Recent Product Developments and Anticipated Milestones

Oncology

ZEJULA (Niraparib)

ZEJULA is an oral, once-daily small-molecule poly (ADP-ribose) polymerase (PARP) 1/2 inhibitor. It is the only PARP inhibitor approved in the United States, the European Union, and China as a first-line maintenance monotherapy for patients with advanced ovarian cancer, regardless of their biomarker status.

Recent Product Highlights

•Throughout this year, the U.S. Food and Drug Administration (FDA) has been reviewing data on PARP inhibitors, and other companies have issued Dear HCP Letters in the U.S. as a result of ongoing discussions with the FDA. In September 2022, Zai Lab partner GlaxoSmithKline (GSK) disclosed that it was in discussions with the FDA to discuss overall survival (OS) data from GSK’s ENGOT-OV16/NOVA phase III clinical trial for adult patients with recurrent ovarian cancer irrespective of the gBRCA mutation.

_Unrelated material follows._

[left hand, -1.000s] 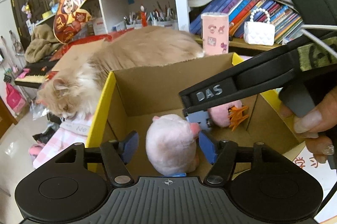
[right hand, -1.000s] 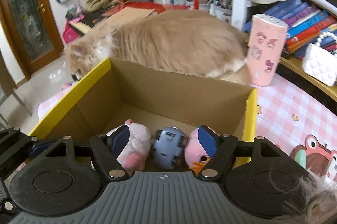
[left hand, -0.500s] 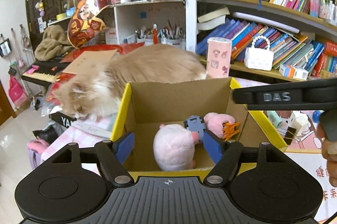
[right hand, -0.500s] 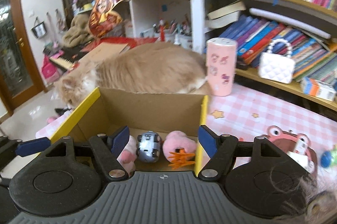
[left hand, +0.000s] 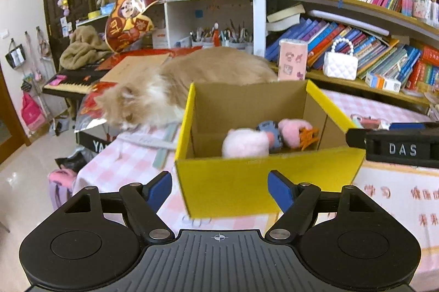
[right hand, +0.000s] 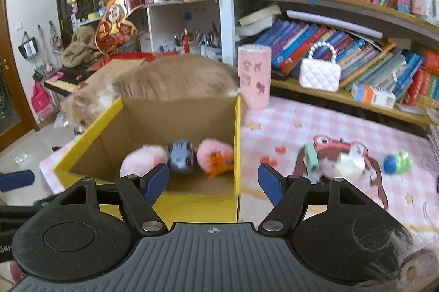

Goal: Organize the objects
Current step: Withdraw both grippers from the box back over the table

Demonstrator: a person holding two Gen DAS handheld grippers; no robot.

Zai Lab does not expect the FDA’s discussions with GSK to impact its approval from the NMPA for ZEJULA in China. The NMPA’s full approval of ZEJULA in the recurrent ovarian cancer setting is based on a separate study, the NORA study, which is a Phase 3 randomized, double-blind, placebo-controlled study of ZEJULA that the Company independently conducted in China. While the NORA study is not fully mature, to date, favorable trends have been observed in OS irrespective of gBRCA mutation status. We expect to present this data at a future scientific congress. As a result, the Company does not anticipate that its second-line all-comer label in China will be affected by the FDA’s discussions with GSK. The Company also does not expect a change in its first-line label for ZEJULA; the FDA’s discussions with GSK do not apply to this indication.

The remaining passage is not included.